Thursday, 7 May 2015

SMRT

OCBC on 5 May 2015

SMRT Corporation Ltd’s (SMRT) 4QFY15 PATMI grew 23.0% YoY as its bus operations recorded the first quarterly profit since 3QFY11 and non-fare business increased 18.7%; but offset by the first ever quarterly loss for train operations. Train operations incurred loss mainly on depreciation and repair and maintenance (R&M) expenses for the ageing rail system. For FY15, revenue grew 6.2% to S$1.24b while PATMI jumped 47% to S$91.0m. Our view on SMRT’s positive outlook over the longer-term remains unchanged, based on catalysts from the on-going regulatory changes of the bus and rail operating model, which could see divestment in assets and drop in depreciation expenses. With the new bus model set for implementation in FY17, core bus operations are expected to turn profitable with margins of ~7-9% thereafter. While no details are announced on the transition of rail operating model, we are encouraged that progress is being made. As we had already factored in our model for higher R&M and staff expenses, our DDM-derived FV remains unchanged at S$1.85 even as we incorporate FY15 results and introduce FY17 forecasts. Reiterate BUY on SMRT based on the compelling longer-term catalysts.

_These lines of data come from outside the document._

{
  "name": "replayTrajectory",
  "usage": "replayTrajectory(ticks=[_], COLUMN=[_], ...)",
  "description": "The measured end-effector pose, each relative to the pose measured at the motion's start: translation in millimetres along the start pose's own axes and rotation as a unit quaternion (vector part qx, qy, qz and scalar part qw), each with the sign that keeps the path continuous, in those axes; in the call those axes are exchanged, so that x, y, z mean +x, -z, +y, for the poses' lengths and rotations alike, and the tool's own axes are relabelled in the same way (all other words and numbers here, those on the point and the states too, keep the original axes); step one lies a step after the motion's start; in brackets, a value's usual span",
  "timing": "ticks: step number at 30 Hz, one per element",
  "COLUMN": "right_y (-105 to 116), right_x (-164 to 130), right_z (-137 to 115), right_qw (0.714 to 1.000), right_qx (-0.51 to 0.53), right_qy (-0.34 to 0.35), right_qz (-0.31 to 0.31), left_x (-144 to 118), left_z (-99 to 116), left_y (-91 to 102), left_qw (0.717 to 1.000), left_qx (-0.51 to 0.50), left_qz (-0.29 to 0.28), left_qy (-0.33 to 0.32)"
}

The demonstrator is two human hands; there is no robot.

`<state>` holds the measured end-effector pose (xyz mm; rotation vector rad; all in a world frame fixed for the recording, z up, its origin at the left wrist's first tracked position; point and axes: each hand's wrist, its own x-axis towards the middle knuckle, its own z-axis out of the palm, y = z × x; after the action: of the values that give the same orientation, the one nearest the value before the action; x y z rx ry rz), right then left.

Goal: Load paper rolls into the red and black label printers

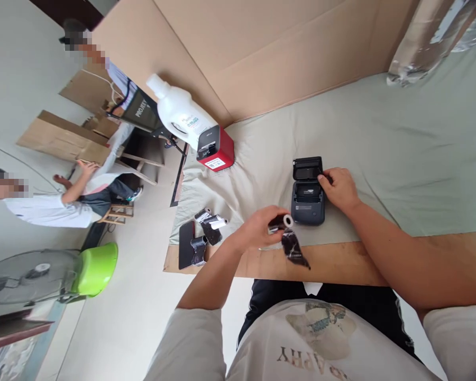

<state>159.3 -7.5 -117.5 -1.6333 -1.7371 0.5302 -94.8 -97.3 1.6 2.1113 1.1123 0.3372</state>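
My left hand (257, 227) grips a small dark paper roll (277, 224) by its side, over the table's front edge. The roll's white end with a round core hole faces right, and a loose black strip (294, 250) hangs from it. To its right, a black portable printer (308, 212) lies on the cloth with its lid (307, 166) flipped up. My right hand (341, 188) holds the right edge of that lid with its fingertips. Several similar rolls (199, 244) with unwound black strips lie at the left, beside a dark phone-like slab (186, 246).
A red and black box-shaped device (218, 151) stands by a white jug (184, 111) at the table's left. Cardboard (285, 47) walls the back. Beyond the left edge are a seated person (51, 206), another person farther back, a fan (27, 275) and a green basin (99, 270).
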Motion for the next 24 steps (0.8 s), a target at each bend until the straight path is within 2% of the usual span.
replayTrajectory(ticks=[3,6,8,17,24], right_y=[1,2,1,0,2], right_x=[0,-1,-1,0,0], right_z=[-2,-2,-2,-3,-3], right_qw=[1.000,1.000,1.000,1.000,1.000], right_qx=[0.000,0.000,0.003,0.003,0.006], right_qy=[0.004,0.005,0.004,-0.003,-0.001], right_qz=[-0.007,-0.018,-0.017,-0.020,-0.029], left_x=[47,85,100,111,118], left_z=[12,19,21,20,5], left_y=[-9.6,-13.7,-13.7,-13.8,-24.3], left_qw=[0.998,0.988,0.979,0.963,0.972], left_qx=[0.049,0.155,0.203,0.265,0.235], left_qz=[0.044,0.013,-0.016,-0.054,-0.008], left_qy=[-0.022,-0.023,-0.009,0.023,-0.004])
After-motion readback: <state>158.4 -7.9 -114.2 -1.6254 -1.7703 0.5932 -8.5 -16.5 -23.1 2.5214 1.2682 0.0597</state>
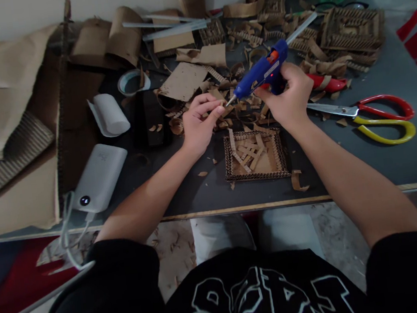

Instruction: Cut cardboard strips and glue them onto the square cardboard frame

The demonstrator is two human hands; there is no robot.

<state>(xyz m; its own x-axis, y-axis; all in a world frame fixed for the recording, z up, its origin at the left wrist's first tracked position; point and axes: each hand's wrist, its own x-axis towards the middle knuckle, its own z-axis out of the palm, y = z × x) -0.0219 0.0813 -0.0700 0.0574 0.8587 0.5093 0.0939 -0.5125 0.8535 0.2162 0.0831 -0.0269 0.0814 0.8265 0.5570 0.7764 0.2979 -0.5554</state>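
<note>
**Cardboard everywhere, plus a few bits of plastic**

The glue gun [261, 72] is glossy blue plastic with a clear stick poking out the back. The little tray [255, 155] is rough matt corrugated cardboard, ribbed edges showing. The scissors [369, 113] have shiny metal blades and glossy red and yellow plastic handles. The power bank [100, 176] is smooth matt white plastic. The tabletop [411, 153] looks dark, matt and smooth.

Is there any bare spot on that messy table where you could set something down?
Yes: the dark tabletop lies bare below the scissors, right of the cardboard tray. A smaller gap sits between the tray and the white power bank. Behind both hands, scraps crowd everything.
</note>
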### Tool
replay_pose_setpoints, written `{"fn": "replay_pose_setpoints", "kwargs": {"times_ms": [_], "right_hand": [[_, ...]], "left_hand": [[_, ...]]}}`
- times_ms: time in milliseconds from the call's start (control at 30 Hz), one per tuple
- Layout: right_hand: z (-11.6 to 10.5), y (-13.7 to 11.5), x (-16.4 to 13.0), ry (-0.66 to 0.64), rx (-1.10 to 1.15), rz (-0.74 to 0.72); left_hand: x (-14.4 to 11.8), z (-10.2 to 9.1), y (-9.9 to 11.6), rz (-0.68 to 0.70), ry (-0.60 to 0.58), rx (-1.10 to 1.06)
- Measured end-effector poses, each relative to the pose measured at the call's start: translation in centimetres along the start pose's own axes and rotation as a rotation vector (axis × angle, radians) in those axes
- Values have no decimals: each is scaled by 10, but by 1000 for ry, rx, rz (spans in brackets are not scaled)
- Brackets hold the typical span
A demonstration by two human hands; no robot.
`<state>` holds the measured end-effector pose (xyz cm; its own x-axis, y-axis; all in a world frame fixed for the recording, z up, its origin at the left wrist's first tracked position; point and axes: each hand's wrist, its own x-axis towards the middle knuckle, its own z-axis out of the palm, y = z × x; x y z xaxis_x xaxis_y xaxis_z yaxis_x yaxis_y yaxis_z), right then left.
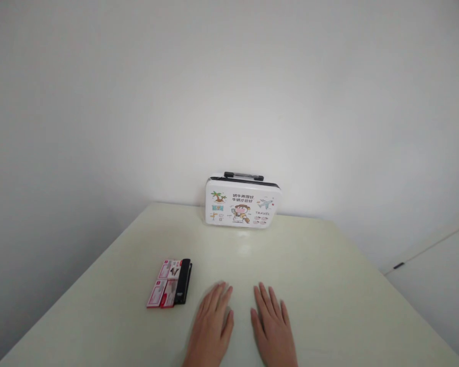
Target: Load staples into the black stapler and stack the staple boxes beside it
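My left hand (211, 326) and my right hand (272, 329) lie flat, palms down, side by side on the pale table (329, 285) near its front edge. Neither hand holds anything. Just left of my left hand lie a black stapler (183, 281) and small red-and-white boxes (162, 289), pressed together. At the table's far edge a small white suitcase-shaped case (242, 202) with cartoon travel pictures and a black handle stands upright against the wall.
A white wall rises behind the table. At the right stands a white cabinet (439, 285) with a small dark handle. The table's left edge drops off beside the wall.
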<state>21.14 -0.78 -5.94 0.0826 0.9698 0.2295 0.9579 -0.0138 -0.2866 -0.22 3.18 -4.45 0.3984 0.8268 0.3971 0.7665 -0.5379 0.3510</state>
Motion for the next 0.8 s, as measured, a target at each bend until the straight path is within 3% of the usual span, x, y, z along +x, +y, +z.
{"fn": "replay_pose_setpoints", "kwargs": {"times_ms": [100,267,800], "right_hand": [[1,-10,-7,-21,-110,17],[2,-30,-6,-2,-147,54],[-8,-30,-7,-115,-81,-54]], "left_hand": [[-1,15,1,-7,-26,103],[-3,15,-3,-9,-69,125],[-3,12,-1,-7,-79,119]]}}
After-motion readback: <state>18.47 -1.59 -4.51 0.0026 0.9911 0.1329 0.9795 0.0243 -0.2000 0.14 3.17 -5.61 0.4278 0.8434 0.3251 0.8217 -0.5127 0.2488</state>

First ever quarterly loss for train operations
SMRT Corporation Ltd’s (SMRT) 4QFY15 PATMI grew 23.0% YoY to S$20.8m as its bus operations recorded the first quarterly profit since 3QFY11 and non-fare business increased 18.7%; but offset by the first ever quarterly loss for train operations. In addition to tight cost management and productivity gains, 4QFY15 PATMI grew on the back of a 7.5% revenue growth to S$311.2m on higher ridership, average fares and rental revenue. Train operations incurred loss mainly on depreciation and repair and maintenance (R&M) expenses for the ageing rail system. For FY15, top-line grew 6.2% to S$1.24b while PATMI jumped 47% to S$91.0m as it saw strong recovery momentum on rail and bus operations throughout the year, apart from 4QFY15 for train operations. As such, its FY15 revenue and PATMI formed 99.5% and only 96.1% of our forecasts.

Regulatory changes still the key catalysts
Our view on SMRT’s positive outlook over the longer-term remains unchanged, based on catalysts from the on-going regulatory changes of the bus and rail operating model. The key points to note for the new bus model, which commences from 2QFY17, are: 1) SMRT to operate buses on an asset-light model (i.e. LTA to buy SMRT buses – estimated NBV of S$300m); 2) no depreciation expenses on bus assets post-divestment; 3) no capex needed to buy new buses as obligation is on LTA under new model; and 4) core bus operations to become sustainably profitable under new model with estimated operating margins of ~7-9%. With no details and timeline announced for the new rail framework for SMRT’s network, we logically assume that it should be similar to Downtown Line rail framework. This means: 1) asset-light model (i.e. LTA to purchase train assets with NBV of ~S$1b); 2) with most of SMRT’s depreciation expenses coming from train assets, the divestment of train assets means depreciation expenses to plunge after RFF is implemented; and 3) no capex obligation to buy new train assets to meet ridership growth under new framework.

Introduce FY17 forecasts; reiterate BUY
As we had already factored in our model for higher R&M and staff expenses, our DDM-derived FV remains unchanged at S$1.85 even as we incorporate FY15 results and introduce FY17 forecasts. ReiterateBUY on SMRT based on the compelling longer-term catalysts.